Sale (1991) regards reef fish communities as open non-equilibrial systems with living space determined in a random manner. Connell (1978) regards intermediate levels of disturbance as essential to the maintenance of diversity in this and other highly diverse and complex ecosystems. There has been much discussion of the meaning of stability (MacArthur, 1955; Dunbar, 1960; Leigh, 1965; May, 1972; Jacobs, 1974; Margalef, 1974; Goodman, 1975; Peters, 1976; Pimm, 1984).
Endean and Cameron (1990 a) have put forward the hypothesis that complex, high diversity assemblages of coral-reef animals are characterised by a preponderance of rare but long-lived species that they have termed persisters. These persistent species exhibit low recruitment, low adult mortality and relative constancy of adult population numbers and population structure. They occur in association with opportunist species that have high recruitment, a high adult mortality and varying adult population numbers and population structure. While individuals belonging to opportunist species are more abundantly represented than those belonging to persistent species, Endean and Cameron believe that the majority of species in the coral reef ecosystem are persistent species. This hypothesis has not been tested in the field.

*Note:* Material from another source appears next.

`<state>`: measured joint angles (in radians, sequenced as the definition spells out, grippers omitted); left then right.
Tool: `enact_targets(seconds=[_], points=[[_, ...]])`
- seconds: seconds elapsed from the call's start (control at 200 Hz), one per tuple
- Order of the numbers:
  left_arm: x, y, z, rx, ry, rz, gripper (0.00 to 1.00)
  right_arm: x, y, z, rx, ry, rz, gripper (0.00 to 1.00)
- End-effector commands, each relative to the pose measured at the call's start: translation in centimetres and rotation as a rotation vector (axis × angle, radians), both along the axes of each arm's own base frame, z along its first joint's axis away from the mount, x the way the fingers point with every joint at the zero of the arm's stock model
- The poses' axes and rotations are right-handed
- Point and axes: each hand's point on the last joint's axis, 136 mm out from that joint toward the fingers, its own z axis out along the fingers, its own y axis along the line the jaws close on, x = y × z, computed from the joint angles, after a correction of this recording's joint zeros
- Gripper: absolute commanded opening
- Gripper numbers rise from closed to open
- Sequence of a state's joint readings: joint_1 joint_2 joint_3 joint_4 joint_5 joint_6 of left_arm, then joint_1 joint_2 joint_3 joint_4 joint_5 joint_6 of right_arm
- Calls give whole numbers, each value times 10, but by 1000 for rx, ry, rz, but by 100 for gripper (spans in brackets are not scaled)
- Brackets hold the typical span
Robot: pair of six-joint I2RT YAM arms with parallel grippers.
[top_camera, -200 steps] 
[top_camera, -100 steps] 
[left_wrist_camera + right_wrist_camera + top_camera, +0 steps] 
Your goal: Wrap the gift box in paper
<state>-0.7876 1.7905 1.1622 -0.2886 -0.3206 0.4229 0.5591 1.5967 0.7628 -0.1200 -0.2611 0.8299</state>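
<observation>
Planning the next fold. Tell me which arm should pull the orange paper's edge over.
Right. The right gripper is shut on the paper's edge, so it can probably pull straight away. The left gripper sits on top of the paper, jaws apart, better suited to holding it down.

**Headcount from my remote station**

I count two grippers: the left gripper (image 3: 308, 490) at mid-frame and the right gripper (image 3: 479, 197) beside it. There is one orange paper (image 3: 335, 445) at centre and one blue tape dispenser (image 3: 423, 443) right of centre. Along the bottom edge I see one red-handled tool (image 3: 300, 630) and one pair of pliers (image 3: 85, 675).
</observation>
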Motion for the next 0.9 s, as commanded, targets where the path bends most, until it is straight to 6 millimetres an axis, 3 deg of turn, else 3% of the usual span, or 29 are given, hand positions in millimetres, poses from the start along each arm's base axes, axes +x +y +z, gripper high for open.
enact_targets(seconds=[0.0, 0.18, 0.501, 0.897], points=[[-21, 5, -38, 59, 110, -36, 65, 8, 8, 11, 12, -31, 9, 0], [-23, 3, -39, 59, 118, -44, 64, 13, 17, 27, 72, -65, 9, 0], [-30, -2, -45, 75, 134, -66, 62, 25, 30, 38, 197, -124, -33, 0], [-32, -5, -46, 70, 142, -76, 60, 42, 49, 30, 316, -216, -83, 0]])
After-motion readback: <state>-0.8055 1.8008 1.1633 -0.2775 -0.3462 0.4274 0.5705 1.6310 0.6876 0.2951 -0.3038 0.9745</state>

As no general consensus relating to the organisation of coral reefs has been reached in the literature, the persister / opportunist distinction is examined in this thesis, rather than a deep analysis of the opposing views relating to stability. Events that are stochastic and unpredictable at one spatial or temporal scale may be predictable at another. In addition, the stability or otherwise of any system may be determined, amongst other things, by the particular set of species that is chosen to characterise the system.